WATER MUSIC
I.
Curled on the couch, I read Heaney,
the earlier, watery poems
where the words themselves seem wet;
they lap and spill from the
page
like the run of stars on a cold night.
The river is grey with drifts
of wind stroking it to ripples
-- fish scales, turtle shells --
one lane remains untouched,
blue-silver as sleek dolphin backs.
I turn the pages and Undine
unfolds her yielding body,
gleaming like mercury,
the seal woman dips her skin
and returns to cool current.
My son cries from his cot,
his voice matching the cartwheel-
call of gulls across the water.
I lift my head and the Channel
is all mirror; lullaby calm.
The net the fishermen pull
is full of grief: the stilled voice
of a tiny child, mouth lugging
water to pores and cells;
limbs washed to myth.
As the river lifts its face
to the shrouded sky, the soft dance
of rain is the sound of my boys
plashing in peat-dark puddles,
their joy a dance of water.
II.
2am.

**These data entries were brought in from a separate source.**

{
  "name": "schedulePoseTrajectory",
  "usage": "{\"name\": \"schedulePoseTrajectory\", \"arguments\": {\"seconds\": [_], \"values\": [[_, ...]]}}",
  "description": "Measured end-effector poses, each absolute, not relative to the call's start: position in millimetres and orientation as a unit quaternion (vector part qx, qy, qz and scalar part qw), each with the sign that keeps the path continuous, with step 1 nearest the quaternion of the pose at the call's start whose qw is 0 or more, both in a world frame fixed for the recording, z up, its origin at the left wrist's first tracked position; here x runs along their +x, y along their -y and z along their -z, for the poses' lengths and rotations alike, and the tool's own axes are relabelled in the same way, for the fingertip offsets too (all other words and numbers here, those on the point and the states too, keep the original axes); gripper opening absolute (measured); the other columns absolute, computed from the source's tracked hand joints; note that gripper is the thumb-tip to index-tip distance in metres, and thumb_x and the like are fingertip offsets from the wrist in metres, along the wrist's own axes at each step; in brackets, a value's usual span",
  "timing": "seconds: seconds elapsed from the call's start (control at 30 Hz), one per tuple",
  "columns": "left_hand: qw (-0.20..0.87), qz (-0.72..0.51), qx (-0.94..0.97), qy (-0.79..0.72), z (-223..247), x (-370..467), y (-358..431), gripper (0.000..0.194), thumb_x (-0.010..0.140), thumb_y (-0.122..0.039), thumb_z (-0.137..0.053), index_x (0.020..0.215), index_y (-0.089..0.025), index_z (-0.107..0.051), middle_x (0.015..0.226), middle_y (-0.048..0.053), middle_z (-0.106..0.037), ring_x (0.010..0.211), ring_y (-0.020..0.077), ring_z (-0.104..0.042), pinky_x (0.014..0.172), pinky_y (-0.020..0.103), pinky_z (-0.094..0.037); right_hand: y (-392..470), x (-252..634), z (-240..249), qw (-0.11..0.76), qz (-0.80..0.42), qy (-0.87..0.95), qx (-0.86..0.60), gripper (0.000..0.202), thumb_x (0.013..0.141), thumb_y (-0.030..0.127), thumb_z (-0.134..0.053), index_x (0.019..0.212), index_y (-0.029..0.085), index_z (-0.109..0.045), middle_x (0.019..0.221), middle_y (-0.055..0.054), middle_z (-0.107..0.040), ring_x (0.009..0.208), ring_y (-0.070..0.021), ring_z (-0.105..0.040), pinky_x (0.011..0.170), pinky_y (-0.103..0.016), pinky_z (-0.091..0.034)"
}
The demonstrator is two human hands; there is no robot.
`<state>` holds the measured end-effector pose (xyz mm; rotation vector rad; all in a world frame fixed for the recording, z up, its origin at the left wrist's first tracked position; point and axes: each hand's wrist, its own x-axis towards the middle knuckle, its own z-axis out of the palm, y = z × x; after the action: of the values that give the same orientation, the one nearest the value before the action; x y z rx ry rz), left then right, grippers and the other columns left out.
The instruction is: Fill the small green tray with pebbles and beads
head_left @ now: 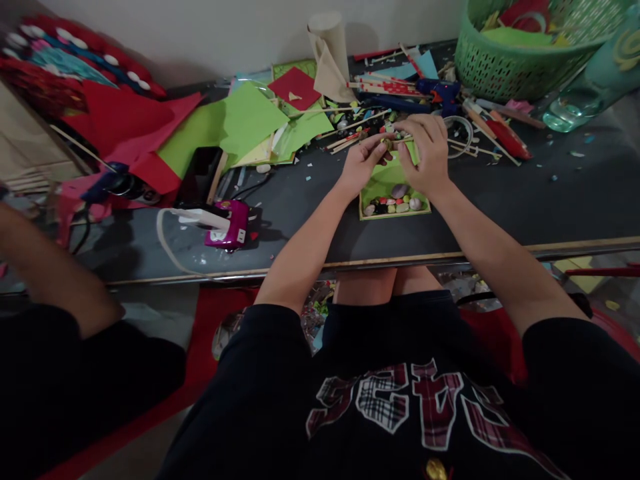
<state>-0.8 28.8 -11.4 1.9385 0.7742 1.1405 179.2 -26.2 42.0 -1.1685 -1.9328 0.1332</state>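
Over the far end of a shallow, green-lined tray (395,216), my left hand (364,162) pinches a small yellowish-green piece (386,143) that looks like a pebble. My right hand (429,150) hovers just beside it with bent fingers. Its thumb and fingertips are apart, and nothing shows held between them. A row of small coloured pebbles (400,204) lies along the tray's near edge: white, black, red and yellow-green. One larger grey-purple stone (399,191) sits behind that row. Both hands partly hide the tray's far side.
Loose pebbles, thin sticks (345,141) and a tape roll (463,137) lie behind my hands. Green paper (255,117), a phone (203,175) and a purple power adapter (230,223) are left. A green basket (500,73) and bottle (575,107) stand right. Another person's arm (55,267) enters left.
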Motion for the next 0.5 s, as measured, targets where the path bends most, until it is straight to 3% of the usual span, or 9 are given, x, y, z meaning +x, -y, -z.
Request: {"name": "schedulePoseTrajectory", "arguments": {"seconds": [0.13, 0.37, 0.5], "values": [[0.386, -0.472, 0.733, -0.302, 13.4, -2.6, -32.9, 0.064, 0.096, -0.074, -0.042, 0.132, -0.025, -0.064, 0.107, 0.007, -0.073, 0.093, 0.0161, -0.073, 0.080, 0.029, -0.058, 26.2, 181.3, -44.9, 0.433, -0.052, 0.773, -0.461, 0.057, 0.092, 0.078, -0.028, 0.109, 0.046, -0.072, 0.134, -0.001, -0.064, 0.131, -0.0341, -0.048, 0.116, -0.062, -0.034], [0.392, -0.491, 0.719, -0.296, 11.7, -4.0, -34.2, 0.063, 0.091, -0.072, -0.055, 0.129, -0.023, -0.066, 0.108, 0.007, -0.075, 0.094, 0.0165, -0.073, 0.079, 0.026, -0.056, 5.2, 180.9, -28.8, 0.485, -0.093, 0.746, -0.446, 0.060, 0.083, 0.087, -0.047, 0.091, 0.034, -0.075, 0.130, -0.008, -0.063, 0.125, -0.0360, -0.053, 0.110, -0.065, -0.042], [0.405, -0.493, 0.717, -0.281, 9.7, -3.2, -31.2, 0.066, 0.089, -0.071, -0.060, 0.132, -0.021, -0.063, 0.120, 0.010, -0.073, 0.098, 0.0181, -0.073, 0.081, 0.028, -0.056, -8.8, 183.7, -18.7, 0.527, -0.116, 0.714, -0.446, 0.061, 0.083, 0.088, -0.048, 0.083, 0.033, -0.075, 0.122, -0.007, -0.067, 0.116, -0.0322, -0.059, 0.105, -0.058, -0.049]]}}
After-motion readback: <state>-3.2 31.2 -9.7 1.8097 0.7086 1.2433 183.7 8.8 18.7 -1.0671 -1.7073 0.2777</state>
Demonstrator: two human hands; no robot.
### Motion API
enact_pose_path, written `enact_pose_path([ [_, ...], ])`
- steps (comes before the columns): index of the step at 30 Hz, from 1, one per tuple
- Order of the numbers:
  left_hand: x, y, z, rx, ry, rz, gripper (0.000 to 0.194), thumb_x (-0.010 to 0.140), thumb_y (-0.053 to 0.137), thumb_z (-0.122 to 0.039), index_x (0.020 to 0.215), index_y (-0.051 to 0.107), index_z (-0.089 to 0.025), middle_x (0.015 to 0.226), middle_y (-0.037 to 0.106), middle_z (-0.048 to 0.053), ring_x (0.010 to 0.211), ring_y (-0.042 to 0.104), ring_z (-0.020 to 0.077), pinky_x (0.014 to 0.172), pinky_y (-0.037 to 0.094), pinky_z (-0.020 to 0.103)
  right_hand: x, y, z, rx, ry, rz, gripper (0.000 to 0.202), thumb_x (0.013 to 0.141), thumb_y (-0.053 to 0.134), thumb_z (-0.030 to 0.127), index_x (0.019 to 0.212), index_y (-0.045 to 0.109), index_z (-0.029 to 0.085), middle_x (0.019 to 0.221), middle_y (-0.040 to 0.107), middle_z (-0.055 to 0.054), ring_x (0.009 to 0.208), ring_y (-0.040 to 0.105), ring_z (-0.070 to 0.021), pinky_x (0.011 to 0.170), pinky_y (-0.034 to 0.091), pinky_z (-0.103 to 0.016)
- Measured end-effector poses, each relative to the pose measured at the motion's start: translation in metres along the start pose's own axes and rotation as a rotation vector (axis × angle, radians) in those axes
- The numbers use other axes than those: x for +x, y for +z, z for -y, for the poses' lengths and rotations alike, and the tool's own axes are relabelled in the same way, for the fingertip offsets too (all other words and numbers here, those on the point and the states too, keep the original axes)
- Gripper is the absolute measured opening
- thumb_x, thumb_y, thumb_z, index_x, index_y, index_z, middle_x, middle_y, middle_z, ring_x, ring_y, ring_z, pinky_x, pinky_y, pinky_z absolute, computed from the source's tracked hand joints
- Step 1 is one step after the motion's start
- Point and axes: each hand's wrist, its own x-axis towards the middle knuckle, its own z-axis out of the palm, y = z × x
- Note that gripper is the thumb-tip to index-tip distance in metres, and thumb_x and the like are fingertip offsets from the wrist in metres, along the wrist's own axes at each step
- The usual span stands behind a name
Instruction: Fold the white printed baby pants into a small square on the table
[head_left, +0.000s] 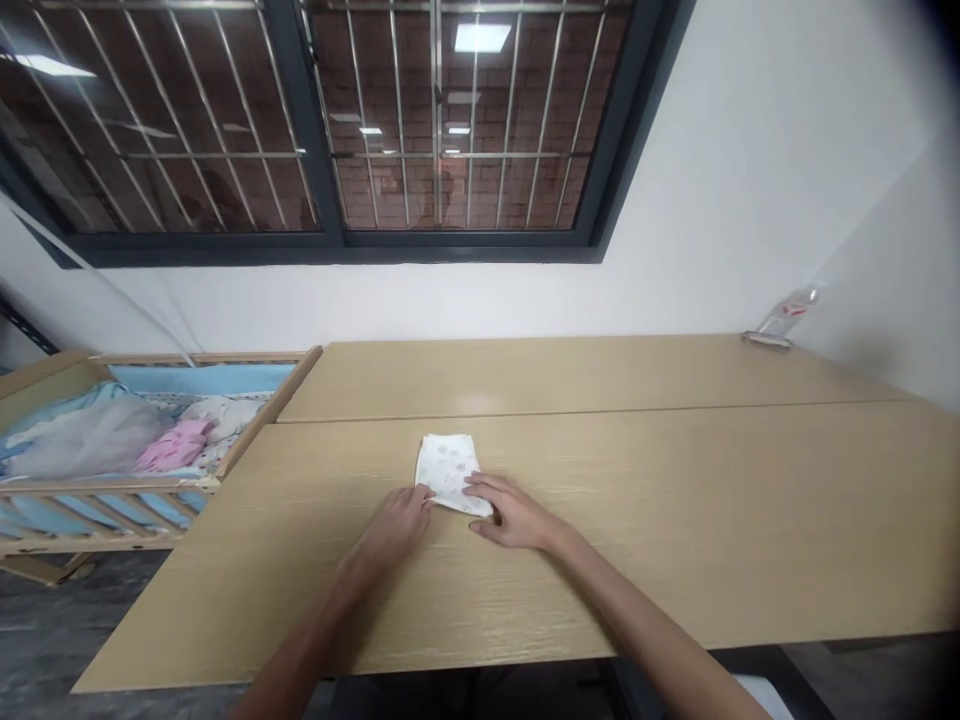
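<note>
A small white cloth (448,465) with a faint printed pattern lies folded on the wooden table (675,520). My left hand (401,520) pinches its near left corner between thumb and fingers. At the near right side, my right hand (510,510) rests with its fingers on top of the cloth and its thumb apart, lower down on the table side. The right fingers are spread rather than closed around it. What kind of cloth item it is, I cannot make out.
Left of the table stands a wooden crib (292,385) with blue lining, holding a pink cloth (178,445) and other bedding. A clear plastic packet (784,318) lies in the far right corner. A barred window (465,248) is set in the wall behind.
</note>
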Motion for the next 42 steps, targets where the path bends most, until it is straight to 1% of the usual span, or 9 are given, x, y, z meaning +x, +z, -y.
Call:
enact_pose_path([
  [3,0.004,-0.009,0.005,-0.079,-0.035,0.029,0.031,0.105,0.032,-0.033,0.114,0.059,-0.02,0.109,0.072,0.008,0.099,0.067,0.0206,0.089,0.053,0.034,0.005,0.002,-0.003,0.093,0.009,-0.084,0.03,0.098,0.056,0.035,0.12,0.068,0.02,0.124,0.071,-0.012,0.117,0.064,-0.0277,0.103,0.047,-0.043],
  [8,0.015,-0.02,0.017,-0.258,-0.104,0.076,0.03,0.091,0.06,-0.043,0.112,0.063,-0.022,0.113,0.073,0.006,0.105,0.065,0.023,0.093,0.05,0.033,0.019,-0.002,-0.009,0.19,0.146,-0.134,0.032,0.102,0.046,0.044,0.107,0.066,0.019,0.1,0.073,-0.009,0.086,0.066,-0.0225,0.078,0.05,-0.033],
  [17,0.055,-0.002,0.028,-0.13,-0.359,-0.041,0.034,0.103,0.038,-0.045,0.106,0.06,-0.02,0.095,0.073,0.008,0.083,0.067,0.0219,0.072,0.046,0.03,0.058,0.019,-0.036,0.172,0.454,-0.417,0.032,0.097,0.047,0.05,0.091,0.059,0.021,0.082,0.067,-0.004,0.073,0.059,-0.0211,0.068,0.043,-0.03],
  [22,0.071,0.009,0.021,-0.013,-0.499,-0.094,0.027,0.102,0.042,-0.04,0.105,0.062,-0.021,0.101,0.073,0.011,0.091,0.069,0.0243,0.077,0.045,0.031,0.074,0.027,-0.043,0.145,0.54,-0.545,0.021,0.089,0.054,0.037,0.098,0.059,0.019,0.09,0.067,-0.007,0.082,0.061,-0.0224,0.074,0.047,-0.032],
  [27,0.072,0.009,0.014,0.069,-0.551,-0.151,0.023,0.099,0.049,-0.039,0.102,0.062,-0.02,0.095,0.073,0.01,0.091,0.069,0.0258,0.081,0.047,0.034,0.08,0.031,-0.044,0.139,0.605,-0.611,0.034,0.082,0.058,0.03,0.113,0.056,0.017,0.109,0.064,-0.013,0.1,0.062,-0.0272,0.09,0.051,-0.04],
  [32,0.073,-0.007,-0.004,0.132,-0.444,-0.28,0.039,0.1,0.045,-0.034,0.133,0.05,-0.014,0.131,0.061,0.019,0.126,0.056,0.0312,0.105,0.043,0.044,0.08,0.032,-0.021,-0.024,0.495,-0.71,0.062,0.092,0.05,0.036,0.146,0.036,0.007,0.146,0.042,-0.026,0.134,0.048,-0.0335,0.11,0.043,-0.048],
  [34,0.075,-0.01,-0.014,0.122,-0.328,-0.293,0.048,0.102,0.039,-0.038,0.144,0.04,-0.015,0.144,0.054,0.018,0.136,0.048,0.0283,0.112,0.039,0.042,0.081,0.032,-0.009,-0.177,0.322,-0.629,0.064,0.097,0.044,0.036,0.152,0.032,0.007,0.157,0.032,-0.024,0.147,0.033,-0.0332,0.119,0.033,-0.049],
  [37,0.077,-0.002,-0.023,0.084,-0.077,-0.234,0.064,0.103,0.032,-0.049,0.155,0.026,-0.012,0.158,0.041,0.018,0.148,0.036,0.0266,0.12,0.033,0.042,0.083,0.035,-0.003,-0.318,0.114,-0.345,0.066,0.096,0.044,0.031,0.157,0.03,0.009,0.164,0.027,-0.02,0.154,0.021,-0.0315,0.124,0.024,-0.05],
  [42,0.076,0.03,-0.012,0.127,0.002,-0.094,0.078,0.102,0.023,-0.06,0.162,0.01,-0.012,0.167,0.023,0.016,0.156,0.018,0.0284,0.125,0.023,0.05,0.083,0.043,-0.019,-0.389,0.118,-0.132,0.069,0.097,0.041,0.029,0.16,0.026,0.007,0.164,0.029,-0.019,0.155,0.019,-0.0291,0.125,0.021,-0.051],
])
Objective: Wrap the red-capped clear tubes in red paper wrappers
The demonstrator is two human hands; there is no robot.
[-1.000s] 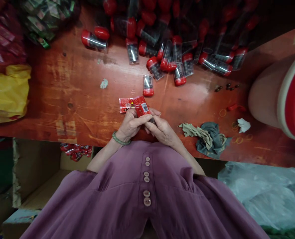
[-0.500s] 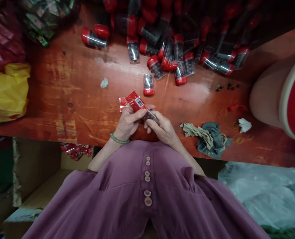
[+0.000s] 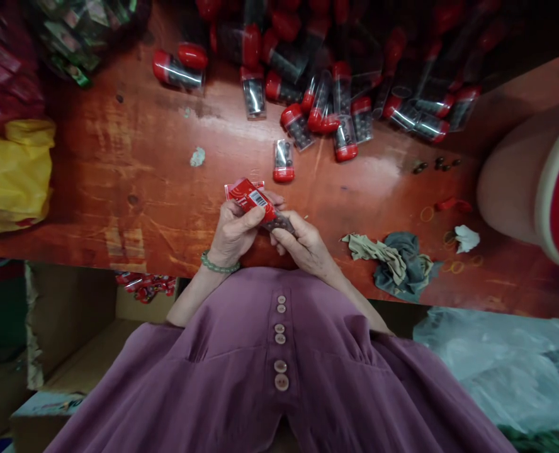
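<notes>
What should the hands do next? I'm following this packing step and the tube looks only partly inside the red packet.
Probably keep pushing: the right hand should slide the clear tube further into the red packet, which the left hand grips at its near end. Part of the tube shows outside the packet's mouth, so it seems not fully seated.

Both forearms are reaching forward from the purple-sleeved torso and meeting at the middle, wrists nearly side by side. The left hand (image 3: 232,229), wearing a green bead bracelet (image 3: 218,265) at the wrist, is curling its fingers and pressing its thumb down in a closed pinch, knuckles turned up. The right hand (image 3: 305,245) is lying just beside it, palm down, fingers bent inward towards the left hand's fingertips and touching them in a closed grip.
</notes>
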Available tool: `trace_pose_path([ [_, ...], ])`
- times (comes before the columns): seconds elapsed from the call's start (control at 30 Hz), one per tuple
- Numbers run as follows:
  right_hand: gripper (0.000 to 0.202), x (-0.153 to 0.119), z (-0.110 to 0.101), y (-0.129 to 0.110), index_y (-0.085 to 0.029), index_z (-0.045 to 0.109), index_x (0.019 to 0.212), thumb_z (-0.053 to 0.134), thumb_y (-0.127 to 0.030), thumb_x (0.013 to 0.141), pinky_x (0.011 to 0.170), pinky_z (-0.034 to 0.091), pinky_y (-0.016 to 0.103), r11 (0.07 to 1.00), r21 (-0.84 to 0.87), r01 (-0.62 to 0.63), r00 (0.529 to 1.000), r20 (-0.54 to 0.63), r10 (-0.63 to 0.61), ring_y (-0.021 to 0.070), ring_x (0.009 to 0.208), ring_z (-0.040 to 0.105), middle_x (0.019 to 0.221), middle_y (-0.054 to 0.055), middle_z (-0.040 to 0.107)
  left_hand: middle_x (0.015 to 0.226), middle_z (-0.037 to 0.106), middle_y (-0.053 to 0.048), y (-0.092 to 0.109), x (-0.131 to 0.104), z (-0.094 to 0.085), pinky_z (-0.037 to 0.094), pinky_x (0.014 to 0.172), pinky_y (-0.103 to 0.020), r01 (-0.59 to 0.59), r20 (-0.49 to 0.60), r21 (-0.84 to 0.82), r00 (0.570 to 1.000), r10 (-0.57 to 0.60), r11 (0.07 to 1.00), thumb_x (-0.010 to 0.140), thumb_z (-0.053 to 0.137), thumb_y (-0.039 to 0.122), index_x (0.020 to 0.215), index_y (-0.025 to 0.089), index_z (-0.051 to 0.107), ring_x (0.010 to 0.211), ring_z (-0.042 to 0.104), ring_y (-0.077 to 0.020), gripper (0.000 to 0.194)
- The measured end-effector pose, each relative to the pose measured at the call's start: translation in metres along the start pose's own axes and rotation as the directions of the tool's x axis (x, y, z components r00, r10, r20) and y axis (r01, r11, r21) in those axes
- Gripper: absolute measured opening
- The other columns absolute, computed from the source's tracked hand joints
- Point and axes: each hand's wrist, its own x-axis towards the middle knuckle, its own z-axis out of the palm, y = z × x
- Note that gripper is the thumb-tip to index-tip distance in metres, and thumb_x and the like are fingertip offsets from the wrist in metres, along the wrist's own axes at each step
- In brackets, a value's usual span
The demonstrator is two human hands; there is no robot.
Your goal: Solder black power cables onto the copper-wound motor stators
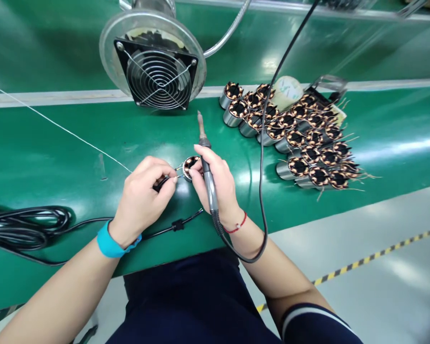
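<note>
My left hand (145, 191) is closed, thumb and fingers pinching the stripped end of a black cable (161, 183). Thin leads run from there to a small motor stator (189, 167) with copper windings, partly covered by fingers. A white strand, like solder wire (75, 135), comes in from the left and reaches the back of that hand. In my right hand (218, 179) lies a soldering iron (209, 184), its tip pointing up and away from the stator. The right thumb and fingertips also touch the stator's right side.
Several stators in metal sleeves (295, 167) stand grouped at the right, loose leads sticking out. A fan with a wire guard (161, 81) hangs at the back. The iron's black cord (262, 157) loops down over my right forearm. Coiled black cable (28, 229) lies at left.
</note>
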Motion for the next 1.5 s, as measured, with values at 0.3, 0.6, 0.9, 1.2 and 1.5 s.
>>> trace_pose_path([
  [0.3,0.039,-0.035,-0.026,-0.009,-0.030,0.049,0.132,0.050,-0.026,0.093,0.080,0.056,0.039,0.993,0.115,0.007,0.977,-0.214,0.018,0.0198,0.084,0.068,0.095,0.002,0.069,0.084,0.063,-0.004,0.001,0.000,0.001,0.047,0.068,-0.025,-0.065,0.029,0.013,0.997,0.065,0.998,0.082,0.055,0.010,0.079,0.015,0.063,0.078,0.058,-0.0131,0.010],
  [0.6,0.043,-0.061,-0.022,-0.002,-0.029,0.051,0.130,0.058,-0.020,0.088,0.065,0.059,0.034,0.982,0.176,0.073,0.964,-0.263,-0.024,0.0172,0.071,0.068,0.090,0.001,0.071,0.086,0.063,-0.004,0.004,-0.004,0.007,0.049,0.072,-0.028,-0.095,-0.013,0.072,0.995,0.096,0.993,0.084,0.056,0.012,0.083,0.017,0.062,0.080,0.059,-0.0142,0.008],
  [0.9,0.048,-0.020,-0.015,0.000,-0.022,0.036,0.141,0.045,-0.017,0.093,0.110,0.040,0.044,0.996,-0.085,0.037,0.996,0.088,-0.029,0.0220,0.130,0.046,0.137,0.008,0.053,0.085,0.062,-0.002,0.004,-0.004,0.004,0.047,0.064,-0.026,-0.052,-0.009,-0.007,0.999,0.052,0.999,0.081,0.058,0.012,0.081,0.019,0.062,0.071,0.056,-0.0123,0.008],
  [1.2,0.047,-0.027,-0.015,-0.001,-0.024,0.041,0.139,0.049,-0.016,0.093,0.098,0.050,0.038,0.997,-0.017,0.069,0.994,-0.079,-0.070,0.0193,0.112,0.061,0.121,0.006,0.064,0.084,0.062,-0.003,0.006,-0.004,0.006,0.047,0.066,-0.025,-0.030,-0.026,0.028,0.999,0.031,0.999,0.083,0.054,0.012,0.079,0.017,0.063,0.073,0.057,-0.0125,0.011],
  [1.5,0.032,-0.063,-0.027,-0.009,-0.021,0.061,0.116,0.060,-0.021,0.085,0.057,0.053,0.029,0.981,0.144,0.133,0.962,-0.256,-0.093,0.0144,0.062,0.058,0.074,0.002,0.065,0.085,0.062,-0.002,0.004,-0.004,0.004,0.045,0.062,-0.026,-0.004,-0.023,0.010,1.000,0.005,1.000,0.081,0.057,0.011,0.079,0.017,0.062,0.071,0.055,-0.0118,0.009],
])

The sky is awash
with milky stars, the breeze
scudding the sea to peaks.
I'm listening to faint notes
rising like bubbles in a glass,
they lift off the waves, and haunt
my footsteps on the damp grass.
I've come for wood.
The darkness and cool wind
wrap around me, sifting
the indentations my feet make.
I lean into trees, feel night-breath
gust past, filling me with shadowy wings:
fleet lift of owl slashing the black,
soft flap a foil for scissor-sharp cut,
face like foam blown from a wild sea.
And I hear the cry,
the piercing anguish
that could be mouse-shriek,
rabbit-fear, but know it
as my child pulled from the deep
like a netted fish gasping for air.
The notes are gone,
the garden dark and filled
with the turned-away faces of stars.